To that end I have checked two basic facts: the trend of both of these commodities and the level of correlation between the two.
 
In the following graph you can see the trend of both of these commodities' price series – gold spot prices in USD / oz. and WTI crude oil spot prices USD / barrel, for the years 1998-2010 (monthly basis prices). In order to make these series comparable I have normalized the figures to 100=1/1998 (i.e. January 1998 was set to be 100).
 
 
The graph appears to show some relationship between the two commodities' prices.
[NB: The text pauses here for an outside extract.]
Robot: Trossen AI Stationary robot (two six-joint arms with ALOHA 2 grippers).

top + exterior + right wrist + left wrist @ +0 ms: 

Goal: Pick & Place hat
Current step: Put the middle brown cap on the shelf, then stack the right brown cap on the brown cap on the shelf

Nonetheless, since we all know that charts could be sometimes misleading I have also checked the correlation between the two series.
 
In the table below I have checked the level of correlation between the monthly percent changes (from month to month) of crude oil prices and gold prices. While for the entire period there seems to be a weak positive correlation, when breaking the time series to couple of years, a different picture reveals. In the table you can notice that in some periods there is a positive correlation (such in 2000-2001), while in other there is a negative correlation (such in 2009-2010). Also notice that the strength of the connection also varies between the periods, such is the case in 2006-2007 with a whopping +0.57 correlation.
 
*Monthly average prices; Source: EIA website and World Gold Council website.
 
 
What does it all mean?
 
For one thing, the correlation between the two commodities is not predictable and varies, that is the only prediction you can make based on this exercise. Furthermore, since correlation doesn’t mean causation, I think that in this case it's very much true with these two commodities. And finally, there are additional variables, much more important, that affect these two commodities' prices (i.e. interfering variables) in the same (or opposite) direction, such as the previous Quantitative Easing program from March 2009 of the Federal Reserve which apparently had a positive affect on both of these commodities' prices.

  



Disclosure: I have no positions in any stocks mentioned, and no plans to initiate any positions within the next 72 hours.